(Beginning of DATA SUPPLIED)
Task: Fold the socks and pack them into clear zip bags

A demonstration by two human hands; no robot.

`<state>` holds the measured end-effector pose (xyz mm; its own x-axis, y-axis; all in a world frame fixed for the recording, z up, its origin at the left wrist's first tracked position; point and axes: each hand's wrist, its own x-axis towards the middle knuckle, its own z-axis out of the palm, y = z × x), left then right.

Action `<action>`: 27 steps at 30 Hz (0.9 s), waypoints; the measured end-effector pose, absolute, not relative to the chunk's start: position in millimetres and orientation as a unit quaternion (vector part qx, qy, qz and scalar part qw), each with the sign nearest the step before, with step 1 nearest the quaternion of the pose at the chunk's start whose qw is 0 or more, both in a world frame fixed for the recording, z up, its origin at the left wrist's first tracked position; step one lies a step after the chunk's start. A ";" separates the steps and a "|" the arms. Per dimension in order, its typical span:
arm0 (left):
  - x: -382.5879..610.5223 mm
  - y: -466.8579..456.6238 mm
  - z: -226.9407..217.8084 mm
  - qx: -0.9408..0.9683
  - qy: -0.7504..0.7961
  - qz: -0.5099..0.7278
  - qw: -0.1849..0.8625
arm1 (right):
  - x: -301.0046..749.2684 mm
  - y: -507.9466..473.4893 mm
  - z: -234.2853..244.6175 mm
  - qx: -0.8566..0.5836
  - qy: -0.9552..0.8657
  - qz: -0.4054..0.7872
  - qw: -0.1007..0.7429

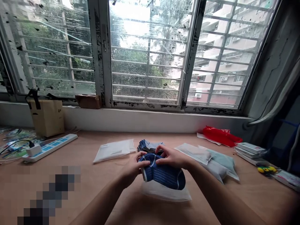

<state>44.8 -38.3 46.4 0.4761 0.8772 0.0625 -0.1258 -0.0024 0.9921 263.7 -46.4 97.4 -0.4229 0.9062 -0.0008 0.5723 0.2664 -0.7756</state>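
Note:
A navy blue sock (164, 175) with thin white lines is held up over the table between my two hands. My left hand (137, 164) grips its left end, thumb in front and fingers behind. At the top edge, my right hand (170, 156) pinches the fabric. Whether it is one sock or a folded pair I cannot tell. Below it lies a frosted plastic bag (167, 193), flat on the table. Just behind my hands is a stack of dark and blue socks (148, 145), partly hidden by my fingers.
A flat white packet (114, 150) lies left of the stack. Several plastic packets (215, 159) lie to the right, near a red bag (220, 136) and stacked boxes (250, 150). On the left are a power strip (52, 147) and a brown paper bag (48, 118).

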 end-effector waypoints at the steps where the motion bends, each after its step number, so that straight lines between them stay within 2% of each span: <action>1: 46.2 -35.0 44.0 0.559 0.336 0.398 0.645 | 267.5 -42.3 94.0 -0.482 -0.741 0.414 0.219; 5: 47.7 -17.7 40.7 0.497 0.374 0.415 0.664 | 286.0 -28.9 79.1 -0.423 -0.663 0.586 0.194; 8: 52.6 2.6 54.9 0.493 0.398 0.437 0.638 | 298.4 -13.4 74.3 -0.404 -0.612 0.616 0.286; 11: 62.4 35.1 76.2 0.496 0.431 0.469 0.590 | 305.4 12.1 78.9 -0.439 -0.573 0.559 0.409; 13: 69.4 60.0 86.0 0.498 0.451 0.474 0.569 | 305.9 32.0 82.0 -0.482 -0.557 0.505 0.450; 20: 80.0 109.0 71.3 0.541 0.532 0.443 0.478 | 297.7 78.2 59.2 -0.586 -0.539 0.401 0.452; 27: 75.3 106.3 69.5 0.637 0.549 0.436 0.319 | 300.3 84.7 36.6 -0.652 -0.560 0.248 0.447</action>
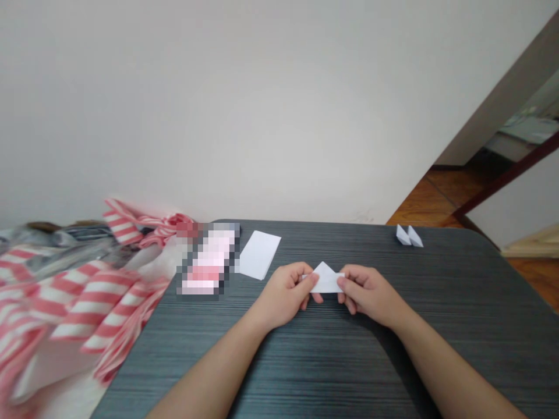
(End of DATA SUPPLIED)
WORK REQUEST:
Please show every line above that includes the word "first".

TASK ANSWER:
`<state>` holds the measured end-effector pose (xyz mm; its own x-axis, y-axis; all in a world frame fixed for the recording, z up, its origin at the left wrist's first tracked position; point and axes: each hand's wrist, its own x-axis towards the middle knuckle, its own z-axis out of the palm, y = z × x), left then right.
Action `<action>`: 27 steps at 30 Hz (0.9 s), waypoints; the measured end-effector pose, absolute, not relative to the chunk's start: position in millimetres and orientation as a unit quaternion (vector part qx, qy, qz and scalar part qw), each with the sign nearest the step before, with step 1 nearest the quaternion of the pose at the chunk's start whose qw is 0 or more, both in a world frame fixed for the recording, z up, its origin at the left wrist's first tracked position; step one lies a step after the chunk's start. A ";" separates the steps and a "|" the arms. Per dimension in order, its typical span:

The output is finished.